Undetected HIV infection and late diagnosis are major public health issues driven by inadequate uptake of HIV testing and counseling (HTC). HTC is the gateway to prevention and care services;however, roughly 60% of people living with HIV/AIDS in resource-poor countries are unaware of their status. In Zimbabwe, provider-delivered HTC (PDHTC) is widely available, yet late diagnosis (defined as receiving an AIDS diagnosis within a year of first positive test) remains common, suggesting that many high-risk individuals are not accessing timely HIV testing. In addition to limiting the clinical benefits of early care, persons with undetected infection may unknowingly transmit HIV to partners. Increasing the number of people who are aware of their serostatus is a priority as the first step on the continuum of HIV prevention and care services. HIV self-testing, where an individual collects their own sample and performs a simple rapid HIV test in the absence of a provider, has the potential to overcome a number of barriers hindering PDHTC approaches, and may therefore be effective at reaching individuals who are reluctant to test under current strategies. Simple-to-use oral HIV tests offer high sensitivity and specificity and do not pose a biohazard risk;consequently, they are ideal for self-testing. Though existing data indicate high demand and good accuracy of self-testing, we know little about how best to operationalize self-testing and facilitate linkage to HIV services. There is an urgent need for implementation research, particularly regarding preference for and uptake of self-testing, examining whether particular groups favor self-testing and exploring whether self- testing leads to timely engagement with HIV services and how best to facilitate this. We will address this gap by adapting a system to support self-testing and piloting this among adults in Zimbabwe to assess uptake and acceptability of self-testing compared with PDHTC.

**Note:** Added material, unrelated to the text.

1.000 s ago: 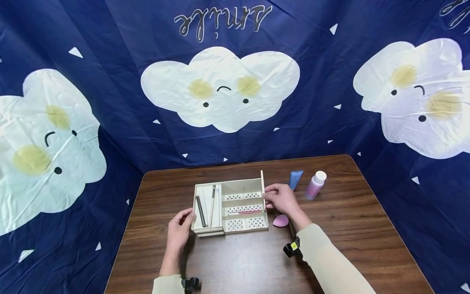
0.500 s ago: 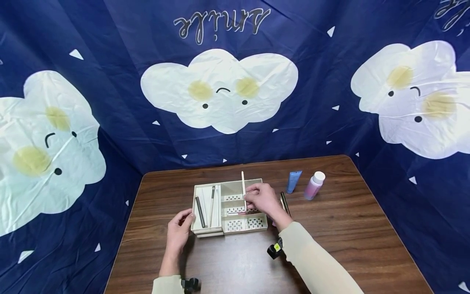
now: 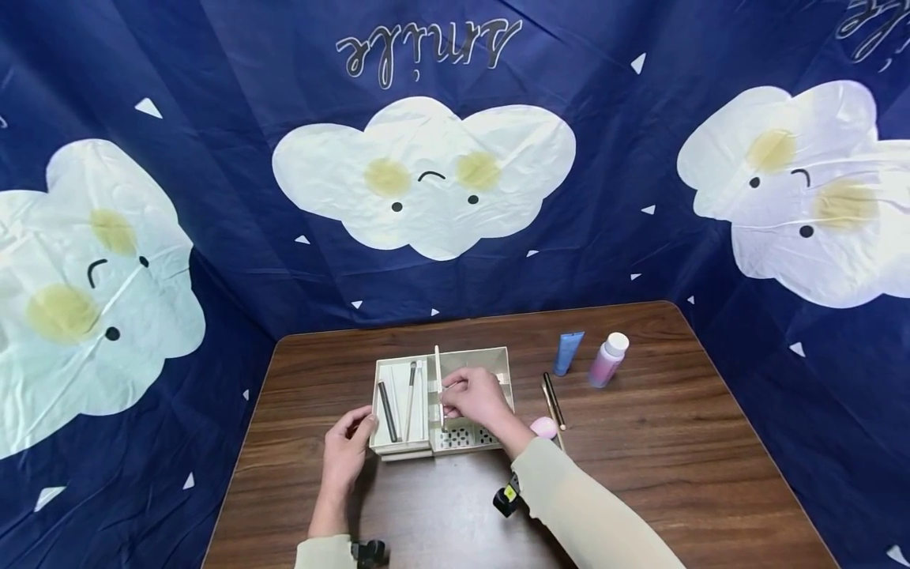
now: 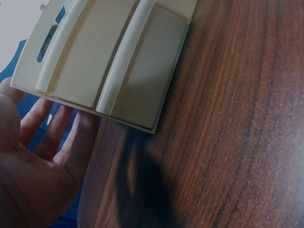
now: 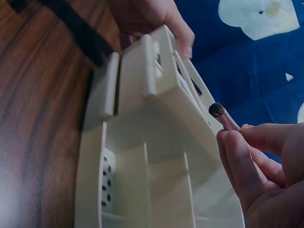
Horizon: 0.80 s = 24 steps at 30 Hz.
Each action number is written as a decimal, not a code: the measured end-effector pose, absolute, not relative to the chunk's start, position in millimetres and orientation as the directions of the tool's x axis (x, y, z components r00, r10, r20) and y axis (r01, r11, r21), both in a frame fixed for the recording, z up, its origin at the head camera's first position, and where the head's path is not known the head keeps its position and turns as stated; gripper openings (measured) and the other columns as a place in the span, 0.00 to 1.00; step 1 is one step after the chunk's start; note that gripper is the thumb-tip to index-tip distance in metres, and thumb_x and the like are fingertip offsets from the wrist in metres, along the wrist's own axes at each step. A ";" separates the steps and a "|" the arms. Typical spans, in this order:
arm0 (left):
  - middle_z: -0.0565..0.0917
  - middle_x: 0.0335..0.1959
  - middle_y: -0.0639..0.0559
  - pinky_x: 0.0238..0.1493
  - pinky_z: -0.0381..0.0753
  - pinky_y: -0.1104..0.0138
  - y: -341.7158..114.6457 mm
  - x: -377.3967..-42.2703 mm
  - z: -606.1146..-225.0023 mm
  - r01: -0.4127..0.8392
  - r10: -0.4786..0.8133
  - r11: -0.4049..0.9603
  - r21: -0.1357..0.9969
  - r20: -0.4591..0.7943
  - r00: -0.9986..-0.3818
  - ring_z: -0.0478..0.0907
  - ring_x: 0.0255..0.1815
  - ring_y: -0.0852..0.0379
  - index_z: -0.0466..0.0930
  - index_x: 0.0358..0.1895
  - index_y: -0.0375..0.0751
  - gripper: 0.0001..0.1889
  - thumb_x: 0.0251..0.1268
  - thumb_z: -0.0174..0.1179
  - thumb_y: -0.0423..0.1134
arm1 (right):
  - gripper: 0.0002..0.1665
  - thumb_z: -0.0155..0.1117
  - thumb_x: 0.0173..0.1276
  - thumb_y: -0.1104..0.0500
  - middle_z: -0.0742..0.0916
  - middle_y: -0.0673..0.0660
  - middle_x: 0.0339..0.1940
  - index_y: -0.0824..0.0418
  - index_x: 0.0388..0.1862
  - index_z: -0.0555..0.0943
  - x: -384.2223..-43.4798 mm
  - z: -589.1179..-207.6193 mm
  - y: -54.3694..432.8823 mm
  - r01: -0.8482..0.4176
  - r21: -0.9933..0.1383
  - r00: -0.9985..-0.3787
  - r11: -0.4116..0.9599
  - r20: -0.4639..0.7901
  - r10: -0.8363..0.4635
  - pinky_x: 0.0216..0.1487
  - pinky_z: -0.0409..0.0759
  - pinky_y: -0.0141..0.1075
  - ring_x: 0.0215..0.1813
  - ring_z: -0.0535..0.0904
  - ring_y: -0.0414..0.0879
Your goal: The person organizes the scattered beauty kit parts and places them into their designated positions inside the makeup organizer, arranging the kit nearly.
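My right hand [image 3: 478, 395] pinches a makeup brush [image 5: 230, 122] between thumb and fingers, above the open compartments of a cream desktop organizer [image 3: 404, 454]. The brush's dark bristle end points toward the organizer's front; its pale handle rises at the back. My left hand [image 3: 346, 444] grips the organizer's left side, thumb on the top edge and fingers against the side wall. In the organizer's left tray lie a black stick [image 3: 388, 411], another makeup brush [image 3: 411, 391] and thin pale sticks. The right hand hides much of the middle compartments. Two drawer fronts [image 4: 95, 52] show in the left wrist view.
Right of the organizer, two slim brushes or pens [image 3: 555, 399] lie near a pink makeup sponge [image 3: 543, 427], partly covered by the right forearm. Behind them stand a blue tube [image 3: 568, 352] and a pink-purple bottle with a white cap [image 3: 609, 360]. Blue cloth surrounds the wooden table [image 3: 675, 442].
My right hand has moved left with the makeup brush, from the organizer's right edge to over its compartments beside the left tray. The left hand has stayed in place.
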<state>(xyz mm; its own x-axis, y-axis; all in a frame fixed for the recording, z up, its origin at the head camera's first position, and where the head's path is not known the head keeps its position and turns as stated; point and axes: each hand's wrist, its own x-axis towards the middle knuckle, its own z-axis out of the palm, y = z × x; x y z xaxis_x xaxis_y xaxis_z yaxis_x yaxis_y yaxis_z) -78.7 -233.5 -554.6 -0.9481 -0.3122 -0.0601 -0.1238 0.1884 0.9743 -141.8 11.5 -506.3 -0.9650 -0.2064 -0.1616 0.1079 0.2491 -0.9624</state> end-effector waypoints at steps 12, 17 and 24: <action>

In Aim 1, we will adapt a culturally relevant set of self-testing materials that utilizes written and pictorial instructions, coupled with an innovative mobile phone system to support testing and engagement with HIV services, and evaluate these through supervised self-testing in a static HTC clinic.

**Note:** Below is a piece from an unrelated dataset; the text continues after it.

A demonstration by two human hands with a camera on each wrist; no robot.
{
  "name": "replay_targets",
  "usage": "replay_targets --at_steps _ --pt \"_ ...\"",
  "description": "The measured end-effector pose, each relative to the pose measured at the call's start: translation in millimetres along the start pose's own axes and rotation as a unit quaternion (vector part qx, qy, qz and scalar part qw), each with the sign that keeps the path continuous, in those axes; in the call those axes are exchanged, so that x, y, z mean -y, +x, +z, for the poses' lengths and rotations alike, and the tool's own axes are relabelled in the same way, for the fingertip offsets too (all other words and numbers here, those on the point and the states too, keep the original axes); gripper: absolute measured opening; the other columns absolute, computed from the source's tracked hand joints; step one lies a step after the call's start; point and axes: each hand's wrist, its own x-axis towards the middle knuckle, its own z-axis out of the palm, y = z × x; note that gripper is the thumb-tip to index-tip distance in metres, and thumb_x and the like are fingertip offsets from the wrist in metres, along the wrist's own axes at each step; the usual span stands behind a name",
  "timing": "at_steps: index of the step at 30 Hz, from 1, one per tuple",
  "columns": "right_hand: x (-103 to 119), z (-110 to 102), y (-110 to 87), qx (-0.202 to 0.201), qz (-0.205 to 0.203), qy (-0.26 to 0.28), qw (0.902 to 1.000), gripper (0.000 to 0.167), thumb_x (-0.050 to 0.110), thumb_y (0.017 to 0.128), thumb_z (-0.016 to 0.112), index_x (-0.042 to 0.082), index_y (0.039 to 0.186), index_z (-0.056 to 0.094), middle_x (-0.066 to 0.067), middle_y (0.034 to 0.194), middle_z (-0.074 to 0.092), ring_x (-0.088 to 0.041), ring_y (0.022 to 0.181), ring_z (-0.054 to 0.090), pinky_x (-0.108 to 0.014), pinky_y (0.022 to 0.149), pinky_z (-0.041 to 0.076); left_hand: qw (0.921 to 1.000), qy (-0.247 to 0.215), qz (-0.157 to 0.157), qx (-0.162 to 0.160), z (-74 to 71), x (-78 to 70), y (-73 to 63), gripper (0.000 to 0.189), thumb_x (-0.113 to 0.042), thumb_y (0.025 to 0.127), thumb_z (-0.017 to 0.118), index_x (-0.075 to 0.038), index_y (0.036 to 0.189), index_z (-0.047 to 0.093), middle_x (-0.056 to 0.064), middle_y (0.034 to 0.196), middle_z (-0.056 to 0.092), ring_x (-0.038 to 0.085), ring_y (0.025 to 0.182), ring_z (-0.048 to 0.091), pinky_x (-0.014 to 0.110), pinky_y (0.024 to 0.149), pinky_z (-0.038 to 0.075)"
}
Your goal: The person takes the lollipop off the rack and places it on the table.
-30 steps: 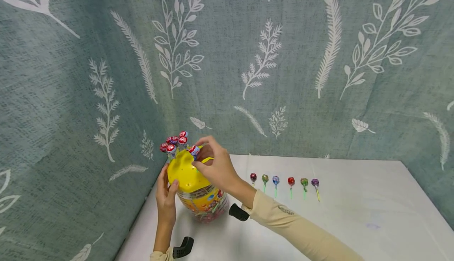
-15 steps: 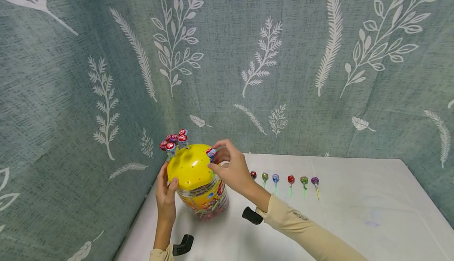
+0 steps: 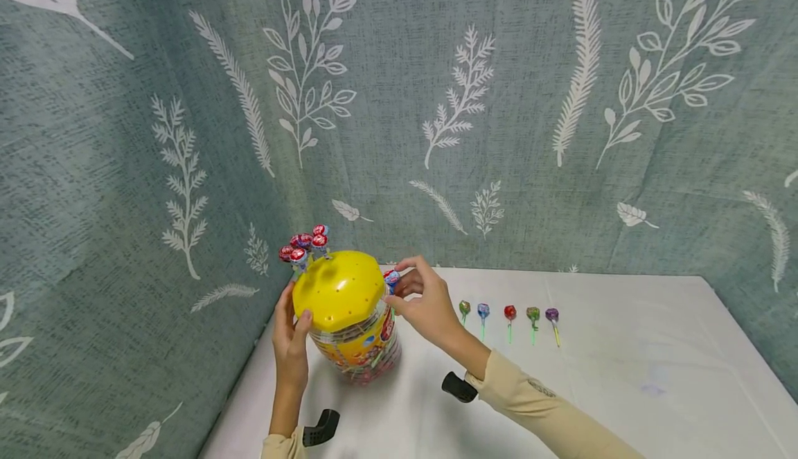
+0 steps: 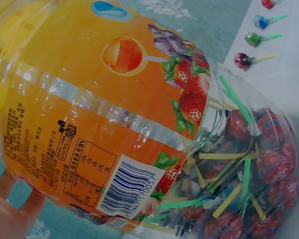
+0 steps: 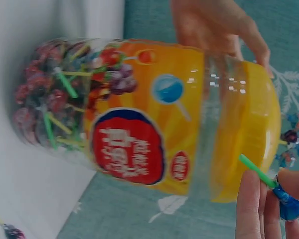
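Observation:
A clear candy jar (image 3: pixel 368 358) with a yellow domed lid (image 3: pixel 339 289) stands on the table. My left hand (image 3: pixel 290 348) grips the left side of the jar at the lid, thumb in front. Between thumb and fingers of my right hand (image 3: pixel 430 307) is a lollipop (image 5: pixel 290 206) with a blue wrapper and green stick. It is just right of the lid, the stick pointing towards the lid's edge in the right wrist view. Several red-and-blue wrapped lollipops (image 3: pixel 302 246) stand upright in the lid's far left part. Small holes dot the rest of the lid.
A row of lollipops (image 3: pixel 510 313) lies on the white table (image 3: pixel 623 376), right of the jar. More lollipops (image 4: pixel 274 164) fill the jar's lower part. A leaf-patterned curtain (image 3: pixel 386 133) hangs behind and along the left.
My right hand has moved rightwards with the lollipop, from above the lid to beside its right edge. It now covers the leftmost lollipop of the row. My left hand has stayed put.

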Motion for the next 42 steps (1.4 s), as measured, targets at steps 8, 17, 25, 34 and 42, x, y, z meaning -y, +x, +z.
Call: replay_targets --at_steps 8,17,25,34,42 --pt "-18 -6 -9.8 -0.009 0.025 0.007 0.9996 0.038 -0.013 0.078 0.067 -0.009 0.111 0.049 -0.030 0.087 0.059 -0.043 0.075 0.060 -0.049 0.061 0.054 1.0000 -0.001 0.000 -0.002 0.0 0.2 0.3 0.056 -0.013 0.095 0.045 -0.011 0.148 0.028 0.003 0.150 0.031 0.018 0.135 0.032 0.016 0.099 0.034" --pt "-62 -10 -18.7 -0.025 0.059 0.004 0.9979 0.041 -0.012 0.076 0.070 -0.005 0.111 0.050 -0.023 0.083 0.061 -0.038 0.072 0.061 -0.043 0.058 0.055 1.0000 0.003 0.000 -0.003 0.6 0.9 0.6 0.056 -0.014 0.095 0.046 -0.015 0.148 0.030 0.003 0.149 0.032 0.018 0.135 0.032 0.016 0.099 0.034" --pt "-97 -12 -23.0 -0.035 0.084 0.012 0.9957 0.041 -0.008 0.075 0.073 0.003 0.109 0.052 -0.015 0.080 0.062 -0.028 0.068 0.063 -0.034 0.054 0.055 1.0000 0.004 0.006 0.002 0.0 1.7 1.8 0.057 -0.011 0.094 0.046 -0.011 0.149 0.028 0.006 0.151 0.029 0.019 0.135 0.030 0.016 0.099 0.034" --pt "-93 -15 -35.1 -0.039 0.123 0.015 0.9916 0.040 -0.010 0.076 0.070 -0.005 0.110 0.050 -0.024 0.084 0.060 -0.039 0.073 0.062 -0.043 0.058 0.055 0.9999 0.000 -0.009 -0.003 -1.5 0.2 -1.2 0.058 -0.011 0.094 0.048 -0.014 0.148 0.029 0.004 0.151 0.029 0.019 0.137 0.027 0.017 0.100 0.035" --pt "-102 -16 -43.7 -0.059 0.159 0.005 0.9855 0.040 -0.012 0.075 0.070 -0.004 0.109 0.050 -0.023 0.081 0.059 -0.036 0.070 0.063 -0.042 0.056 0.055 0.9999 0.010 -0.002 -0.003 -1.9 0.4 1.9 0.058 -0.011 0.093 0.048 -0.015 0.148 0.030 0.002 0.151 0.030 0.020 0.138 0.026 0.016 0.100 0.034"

In Aim 2, we will use these materials to conduct an observational study in peri-urban communities, evaluating self-testing versus PDHTC to compare preference for testing methods and to assess key characteristics of testers and linkage to HIV services by testing method.
Aim 3 will provide essential qualitative data exploring contextual aspects of self-testing, which will be critical to operationalizing this strategy, including how and where people self-test, why they opt to self- test, reasons why they did or did not link to HIV services, and potential safety concerns around self-testing. This project will generate materials and preliminary data to support scale-up of self-testing in Zimbabwe that could be applied to other countries. The findings will provide a critical foundation for future large-scale trials of the effectiveness of self-testing to increase uptake of HIV testin and engagement in HIV services.
HIV self-testing may overcome barriers to current provider-delivered testing strategies and may be particularly effective at reaching individuals who are at high risk for HIV and are unlikely to utilize current approaches. The proposed project will adapt existing materials to support HIV self-testing among adults in Zimbabwe, coupled with an innovative mobile phone system to track and support linkage to posttest services, and will be pilot tested in peri-urban areas to assess uptake and acceptability of self-testing compared with provider-delivered testing and counseling. The study results will have direct relevance to operationalizing HIV self-testing and determining how self-testing can complement existing strategies in increasing uptake of testing, reaching key groups reluctant to test under current strategies, and linking self-testers to HIV prevention and care services.